» **What you are asked to do**: Return, word for word, the lines of the listing below from the one with "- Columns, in" through the one with "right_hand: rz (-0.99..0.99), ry", and no other lines.
-- Opening Marker --
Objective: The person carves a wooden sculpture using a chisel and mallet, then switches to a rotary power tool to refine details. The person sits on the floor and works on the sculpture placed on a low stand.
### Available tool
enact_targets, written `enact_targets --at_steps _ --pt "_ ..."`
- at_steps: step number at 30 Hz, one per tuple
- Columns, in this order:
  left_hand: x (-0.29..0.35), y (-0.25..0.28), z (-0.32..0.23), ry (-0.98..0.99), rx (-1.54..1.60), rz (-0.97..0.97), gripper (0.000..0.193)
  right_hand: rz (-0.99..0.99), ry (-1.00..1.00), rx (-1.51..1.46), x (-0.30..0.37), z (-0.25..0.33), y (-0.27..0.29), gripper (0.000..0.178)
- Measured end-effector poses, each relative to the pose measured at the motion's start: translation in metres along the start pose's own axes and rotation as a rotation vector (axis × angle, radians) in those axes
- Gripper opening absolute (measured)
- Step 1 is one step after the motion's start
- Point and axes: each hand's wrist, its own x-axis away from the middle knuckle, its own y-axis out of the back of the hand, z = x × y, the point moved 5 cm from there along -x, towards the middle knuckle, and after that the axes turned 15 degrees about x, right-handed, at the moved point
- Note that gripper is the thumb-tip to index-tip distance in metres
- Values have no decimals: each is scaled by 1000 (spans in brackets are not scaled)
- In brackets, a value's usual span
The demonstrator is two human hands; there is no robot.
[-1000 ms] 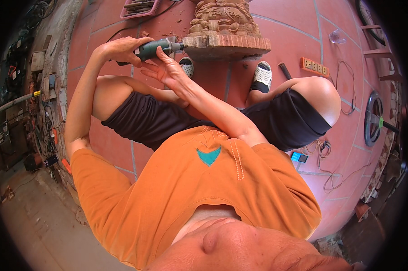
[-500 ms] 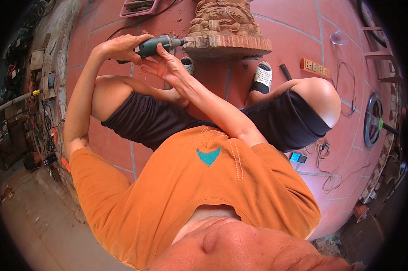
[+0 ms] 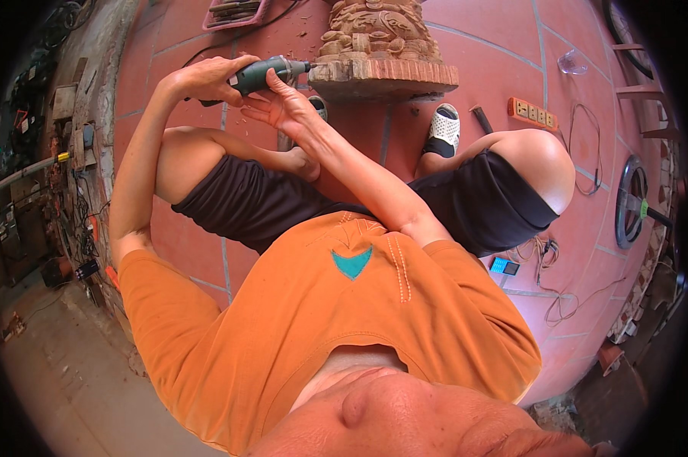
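Note:
A green die grinder (image 3: 261,77) lies level in my two hands, its nose pointing right. My left hand (image 3: 210,81) is closed around its rear end. Nearer the nose, my right hand (image 3: 287,111) steadies it from below, thumb up against the body and fingers reaching under it. The narrow tip meets the left end of the thick base of a carved wooden piece (image 3: 378,38); whether a bit is touching the wood is too small to tell. Carved rounded shapes cover the wood above its base.
A pink basket (image 3: 260,17) with flat tools stands at the far left, a dark cord beside it. Right of my sandal lie a dark-handled tool (image 3: 481,120), an orange power strip (image 3: 532,113) and a clear plastic cup (image 3: 572,63). A phone (image 3: 504,266) and loose cords lie near my right knee.
The die grinder has turned slightly and shifted a little with my hands, its tip staying at the left end of the carved wood's base. The rest looks the same.

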Motion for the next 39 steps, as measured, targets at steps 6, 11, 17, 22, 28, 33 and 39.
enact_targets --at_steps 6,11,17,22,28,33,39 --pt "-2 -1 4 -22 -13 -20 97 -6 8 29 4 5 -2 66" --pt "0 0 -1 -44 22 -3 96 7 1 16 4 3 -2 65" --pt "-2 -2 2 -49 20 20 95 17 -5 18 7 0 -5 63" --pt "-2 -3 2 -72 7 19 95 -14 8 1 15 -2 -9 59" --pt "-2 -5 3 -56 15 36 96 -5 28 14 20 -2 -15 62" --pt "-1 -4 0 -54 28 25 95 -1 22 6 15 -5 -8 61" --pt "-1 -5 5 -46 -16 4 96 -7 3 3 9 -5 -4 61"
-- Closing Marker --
» **Solution to this exercise**:
- Columns, in this order:
  left_hand: x (-0.29..0.35), y (-0.25..0.28), z (-0.32..0.23), ry (-0.98..0.99), rx (-1.54..1.60), rz (-0.97..0.97), gripper (0.000..0.193)
  right_hand: rz (-0.99..0.99), ry (-1.00..1.00), rx (-1.51..1.46), x (-0.30..0.37), z (-0.25..0.33), y (-0.27..0.29), gripper (0.000..0.178)

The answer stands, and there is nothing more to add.